Il consulta sa montre (qui au moins, elle, se contentait de donner l’heure !) ; deux heures quinze d’attente et toujours pas de Patrouille…

Il se leva, se dirigea à nouveau vers le Corsair, et remit le « deuxième » tempomètre où il l’avait trouvé.

-          C’est comme ça que je le sens, et si les gars de la Patrouille ont un avis différent, libre à eux d’organiser les choses autrement. S’ils arrivent un jour…

Il envisagea un instant d’ensevelir le corps de Z3, mais renonça. Cela aurait été une modification apparemment mineure mais absolument inutile de la trame du Temps. Il récupéra par contre un des lacets d’une botte de Deray, et se confectionna un pendentif avec le tempomètre au bracelet cassé. Sur un terrain accidenté, une poche était moins sure.

Car Bob avait l’intention de continuer son exploration de l’île, exploration commencée des décennies plus tard.
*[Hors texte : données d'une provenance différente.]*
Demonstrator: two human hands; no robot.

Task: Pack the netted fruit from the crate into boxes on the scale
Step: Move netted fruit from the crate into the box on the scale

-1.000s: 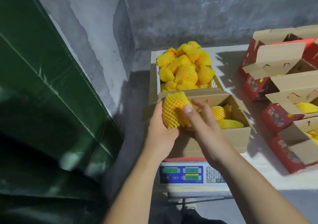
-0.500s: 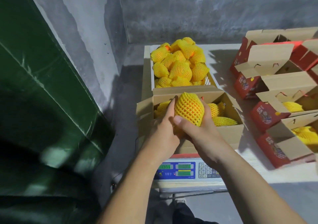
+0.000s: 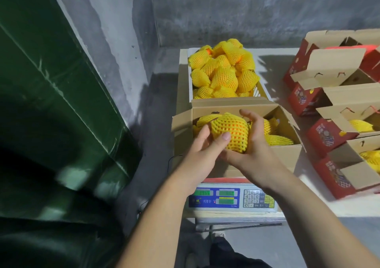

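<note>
Both hands cup one netted fruit (image 3: 230,132) just above the open cardboard box (image 3: 287,156) on the scale (image 3: 232,198). Left of the grip, a flap stands up; beyond it, the crate (image 3: 224,72) brims with fruit. The left hand (image 3: 202,148) curls its thumb over the yellow foam mesh; the right hand (image 3: 254,144) wraps the other side. Red cartons (image 3: 329,136) crowd the right.

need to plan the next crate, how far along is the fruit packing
Done: several red boxes on the right already show netted fruit inside, and the open box on the scale holds a few. In hand: the left hand and right hand hold one netted fruit over that box. Left: the crate behind is piled high with netted fruit, so much remains.
</note>
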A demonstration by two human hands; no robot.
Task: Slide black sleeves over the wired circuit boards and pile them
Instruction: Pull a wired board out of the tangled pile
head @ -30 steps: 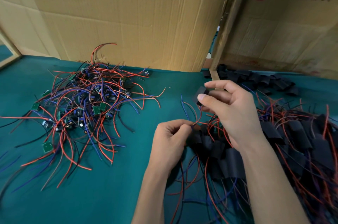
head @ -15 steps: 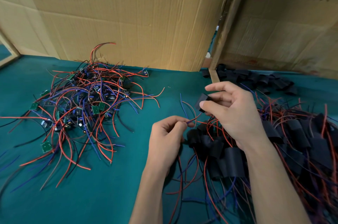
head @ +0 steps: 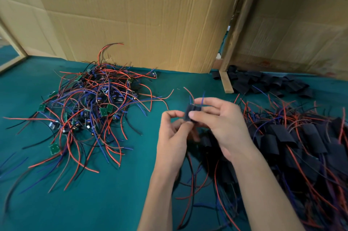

D’une part, comme il a été dit, il en avait assez de poireauter sur cette plage ; d’autre part, s’il devait jouer à Robinson encore longtemps, involontairement cette fois, il valait mieux connaître le coin a fond.

Winchester à l’épaule, il s’éloigna, longeant la ligne ondulante des cocotiers, prêt à disparaître dans la jungle à la moindre alerte.

 

        Ï

 

Z39 hurla littéralement :

-          JE L’AI ! NON !!!

Graigh, qui contemplait les lumières de Chronotopia dans la vallée, tout en remuant dans son cerveau puissant des pensées faites d’équations et de probabilités, sursauta et fonça vers le pupitre du contrôleur.

-          Quoi, « non » ?

Z39 secoua la tête et écarta les bras.

-          Le voyant d’EXA1, s’est fixé un quart de seconde, puis s’est remis à clignoter ; et l’un des past-sounders a interrompu son balayage avant de repartir.

-          Une interférence ?

Le contrôleur fit la moue.

-          Il n’y en a plus depuis qu’on a triplé la capacité des filtres. Il y a neuf chances sur dix pour que ce signal bref provienne d’EXA1.

-          Suffisant pour le localiser ?

-          Non, pas tout à fait. mais on a une fourchette d’espace-temps. Attendez…

Z39 se pencha en avant vers son écran invisible, semblable a une feuille de verre en suspension dans le vide.

-          Entre… le 12 novembre 1942 et… le 9 juin 1947.

Graigh eut un geste de dépit. Le contrôleur continuait :

-          Les points du cercle… Tokyo, Hanoi, Bornéo… Hawaï, plus ou moins.

Le Colonel se pinça la racine du nez.

-          C’est immense, aussi bien dans l’espace que dans le temps.

-          Et l’émission a pu être captée tout autant au centre du cercle qu’à sa périphérie, ajouta Z39.

-          Je sais, merci !, répondit Graigh d’une voix cassante.

Puis :

-          Mettez tous les sondeurs disponibles sur cette zone et dans la plage de temps.

-          Bien Colonel.

Graigh ne comprenait toujours pas ce qui se passait. Pourquoi Morane était-il reparu fugitivement avant de s’évanouir à nouveau des écrans ?

Normalement, dans une zone aussi réduite de l’espace-temps, avec plusieurs sondeurs sur le coup, il ne faudrait que quelques secondes pour retrouver Morane. Graigh compta mentalement… Il atteignit la minute, et rien de nouveau ne s’était produit ; EXA1 avait à nouveau disparu.

Cela dit, c’était quand même un  élément. A moins que Morane ne se balade en permanence dans le temps, ils l’avaient quand même localisé. Il était bien sûr impensable d’envoyer une mission de secours sur place : l’imprécision des coordonnées rendait cette tentative inutile.

-          « Il est probablement en pleine guerre du Pacifique, au mauvais moment et au mauvais endroit, comme toujours ! »

Un simple calcul de moyenne, qui dans le cas d’une localisation par sondeur pouvait s’appliquer, donnait comme résultats le nord de l’archipel des Philippines et l’année 1944 ou 1945.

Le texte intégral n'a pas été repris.